Task: Transcribe exactly the lines that fall between the one holding "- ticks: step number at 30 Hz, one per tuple" and the one holding "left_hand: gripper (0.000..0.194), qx", inclusive, from the entries below.

Supplied records:
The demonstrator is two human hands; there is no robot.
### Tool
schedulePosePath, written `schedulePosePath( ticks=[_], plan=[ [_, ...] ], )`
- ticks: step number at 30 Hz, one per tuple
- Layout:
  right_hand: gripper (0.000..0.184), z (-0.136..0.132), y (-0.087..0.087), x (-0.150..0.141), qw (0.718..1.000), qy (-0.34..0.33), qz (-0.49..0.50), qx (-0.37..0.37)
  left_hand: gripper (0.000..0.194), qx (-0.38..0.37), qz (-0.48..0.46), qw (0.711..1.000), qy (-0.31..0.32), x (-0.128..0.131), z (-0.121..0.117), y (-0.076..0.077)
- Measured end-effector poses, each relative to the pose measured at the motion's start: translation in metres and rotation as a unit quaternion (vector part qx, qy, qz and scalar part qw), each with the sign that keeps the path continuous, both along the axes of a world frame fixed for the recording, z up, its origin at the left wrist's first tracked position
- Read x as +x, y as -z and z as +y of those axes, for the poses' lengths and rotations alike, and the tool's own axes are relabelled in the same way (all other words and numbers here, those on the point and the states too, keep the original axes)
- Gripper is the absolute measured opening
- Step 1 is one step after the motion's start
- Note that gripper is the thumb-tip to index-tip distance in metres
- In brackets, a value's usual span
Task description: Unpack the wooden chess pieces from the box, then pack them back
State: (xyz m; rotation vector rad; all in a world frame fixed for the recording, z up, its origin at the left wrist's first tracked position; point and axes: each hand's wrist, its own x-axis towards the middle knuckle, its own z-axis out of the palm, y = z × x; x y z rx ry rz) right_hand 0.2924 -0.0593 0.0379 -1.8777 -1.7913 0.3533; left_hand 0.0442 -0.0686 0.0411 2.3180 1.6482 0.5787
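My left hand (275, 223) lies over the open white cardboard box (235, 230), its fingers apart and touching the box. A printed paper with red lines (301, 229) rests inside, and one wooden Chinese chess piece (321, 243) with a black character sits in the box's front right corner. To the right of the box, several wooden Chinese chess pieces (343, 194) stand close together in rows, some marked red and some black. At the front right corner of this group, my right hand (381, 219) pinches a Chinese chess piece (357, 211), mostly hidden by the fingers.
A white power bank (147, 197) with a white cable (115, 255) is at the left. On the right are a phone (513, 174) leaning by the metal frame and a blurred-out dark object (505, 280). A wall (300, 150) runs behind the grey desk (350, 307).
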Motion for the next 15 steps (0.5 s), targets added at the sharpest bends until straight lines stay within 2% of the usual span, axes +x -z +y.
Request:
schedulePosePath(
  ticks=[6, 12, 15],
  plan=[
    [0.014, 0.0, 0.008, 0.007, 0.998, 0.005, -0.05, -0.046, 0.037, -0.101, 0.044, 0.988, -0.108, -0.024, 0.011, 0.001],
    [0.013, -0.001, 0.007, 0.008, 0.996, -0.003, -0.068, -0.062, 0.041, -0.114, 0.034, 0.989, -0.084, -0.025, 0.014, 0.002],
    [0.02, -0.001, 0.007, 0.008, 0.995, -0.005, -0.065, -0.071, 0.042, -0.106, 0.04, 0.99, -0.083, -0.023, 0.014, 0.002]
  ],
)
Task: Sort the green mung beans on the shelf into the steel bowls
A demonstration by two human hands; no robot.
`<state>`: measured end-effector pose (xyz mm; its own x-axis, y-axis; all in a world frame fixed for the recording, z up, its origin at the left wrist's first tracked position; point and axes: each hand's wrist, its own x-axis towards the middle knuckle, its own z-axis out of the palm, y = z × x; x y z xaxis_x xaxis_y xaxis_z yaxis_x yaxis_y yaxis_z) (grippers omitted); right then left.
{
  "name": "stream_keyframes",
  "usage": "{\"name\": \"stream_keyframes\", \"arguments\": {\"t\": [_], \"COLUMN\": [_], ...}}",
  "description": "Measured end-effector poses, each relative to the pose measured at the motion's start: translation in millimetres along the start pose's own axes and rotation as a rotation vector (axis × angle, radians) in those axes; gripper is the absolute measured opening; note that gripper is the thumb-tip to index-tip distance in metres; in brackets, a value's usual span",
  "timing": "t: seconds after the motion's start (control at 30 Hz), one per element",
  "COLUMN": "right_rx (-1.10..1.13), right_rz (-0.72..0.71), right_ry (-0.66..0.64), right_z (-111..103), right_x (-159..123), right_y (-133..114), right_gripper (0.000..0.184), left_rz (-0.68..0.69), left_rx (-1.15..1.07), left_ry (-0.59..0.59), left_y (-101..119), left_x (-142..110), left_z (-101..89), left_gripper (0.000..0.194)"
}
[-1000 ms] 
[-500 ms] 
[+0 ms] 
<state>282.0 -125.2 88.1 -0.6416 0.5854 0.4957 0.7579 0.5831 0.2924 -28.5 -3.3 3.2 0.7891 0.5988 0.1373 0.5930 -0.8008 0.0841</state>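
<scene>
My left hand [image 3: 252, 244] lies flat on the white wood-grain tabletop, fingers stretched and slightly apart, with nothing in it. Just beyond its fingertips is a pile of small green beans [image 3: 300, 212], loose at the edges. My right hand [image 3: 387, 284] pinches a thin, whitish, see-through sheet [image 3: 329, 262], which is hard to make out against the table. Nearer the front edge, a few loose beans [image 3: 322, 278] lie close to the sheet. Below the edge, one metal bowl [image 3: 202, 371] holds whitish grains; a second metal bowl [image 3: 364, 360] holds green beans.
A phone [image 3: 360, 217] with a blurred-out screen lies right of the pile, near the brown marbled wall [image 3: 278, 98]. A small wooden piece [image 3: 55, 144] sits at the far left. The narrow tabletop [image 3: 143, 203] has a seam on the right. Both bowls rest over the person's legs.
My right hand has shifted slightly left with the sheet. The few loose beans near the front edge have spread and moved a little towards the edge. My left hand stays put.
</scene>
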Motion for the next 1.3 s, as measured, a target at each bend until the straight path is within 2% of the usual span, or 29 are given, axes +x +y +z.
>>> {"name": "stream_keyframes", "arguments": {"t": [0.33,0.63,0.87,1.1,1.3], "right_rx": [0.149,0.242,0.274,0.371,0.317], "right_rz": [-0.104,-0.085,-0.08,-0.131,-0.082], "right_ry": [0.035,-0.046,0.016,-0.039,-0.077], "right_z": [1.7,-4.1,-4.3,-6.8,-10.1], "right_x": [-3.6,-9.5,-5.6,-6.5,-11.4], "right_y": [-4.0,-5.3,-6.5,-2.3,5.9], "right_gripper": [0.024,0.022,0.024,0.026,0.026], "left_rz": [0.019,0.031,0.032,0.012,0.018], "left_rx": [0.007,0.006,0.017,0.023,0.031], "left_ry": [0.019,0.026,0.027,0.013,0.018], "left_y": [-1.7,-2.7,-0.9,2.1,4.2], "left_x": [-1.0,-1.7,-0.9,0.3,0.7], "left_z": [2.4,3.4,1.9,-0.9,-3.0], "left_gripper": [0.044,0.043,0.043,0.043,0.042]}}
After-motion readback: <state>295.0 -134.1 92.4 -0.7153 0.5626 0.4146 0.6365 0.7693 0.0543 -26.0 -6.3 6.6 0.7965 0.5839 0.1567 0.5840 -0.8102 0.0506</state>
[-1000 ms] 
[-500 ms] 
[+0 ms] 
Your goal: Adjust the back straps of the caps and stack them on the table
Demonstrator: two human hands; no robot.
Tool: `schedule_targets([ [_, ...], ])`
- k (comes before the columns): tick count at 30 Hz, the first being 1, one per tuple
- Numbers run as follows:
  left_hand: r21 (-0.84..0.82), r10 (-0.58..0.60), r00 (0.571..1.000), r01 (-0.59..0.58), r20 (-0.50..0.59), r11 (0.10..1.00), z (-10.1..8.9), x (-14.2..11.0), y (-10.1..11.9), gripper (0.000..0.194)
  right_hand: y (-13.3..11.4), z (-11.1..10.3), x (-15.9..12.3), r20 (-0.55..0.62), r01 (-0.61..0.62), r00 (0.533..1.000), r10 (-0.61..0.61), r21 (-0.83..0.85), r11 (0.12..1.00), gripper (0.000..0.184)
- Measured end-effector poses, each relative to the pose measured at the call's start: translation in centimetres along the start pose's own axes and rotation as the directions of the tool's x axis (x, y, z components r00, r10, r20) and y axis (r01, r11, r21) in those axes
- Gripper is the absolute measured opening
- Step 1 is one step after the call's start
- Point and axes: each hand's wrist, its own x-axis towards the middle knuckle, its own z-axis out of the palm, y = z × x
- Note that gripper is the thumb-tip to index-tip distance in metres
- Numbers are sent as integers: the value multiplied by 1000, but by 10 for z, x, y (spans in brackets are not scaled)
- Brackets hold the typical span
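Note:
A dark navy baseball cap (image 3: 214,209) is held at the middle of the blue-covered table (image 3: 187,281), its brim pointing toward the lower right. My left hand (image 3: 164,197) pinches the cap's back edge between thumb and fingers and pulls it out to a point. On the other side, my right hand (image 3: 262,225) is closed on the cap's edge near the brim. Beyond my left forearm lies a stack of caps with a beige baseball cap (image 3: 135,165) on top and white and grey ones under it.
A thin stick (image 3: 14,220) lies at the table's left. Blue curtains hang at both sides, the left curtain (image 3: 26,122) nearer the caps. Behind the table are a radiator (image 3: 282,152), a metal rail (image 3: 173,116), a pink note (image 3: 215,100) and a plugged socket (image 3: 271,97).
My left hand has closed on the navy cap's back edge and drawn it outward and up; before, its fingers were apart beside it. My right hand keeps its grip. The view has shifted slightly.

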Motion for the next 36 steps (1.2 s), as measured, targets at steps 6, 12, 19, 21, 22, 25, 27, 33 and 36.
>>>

Answer to the problem:
- ticks: step number at 30 Hz, one per tuple
- Layout:
  right_hand: gripper (0.000..0.184), z (-0.136..0.132), y (-0.087..0.087), x (-0.150..0.141), qw (0.718..1.000), qy (-0.34..0.33), qz (-0.49..0.50), qx (-0.37..0.37)
  left_hand: gripper (0.000..0.194), qx (-0.38..0.37), qz (-0.48..0.46), qw (0.711..1.000), qy (-0.31..0.32), x (-0.128..0.131), z (-0.121..0.117), y (-0.076..0.077)

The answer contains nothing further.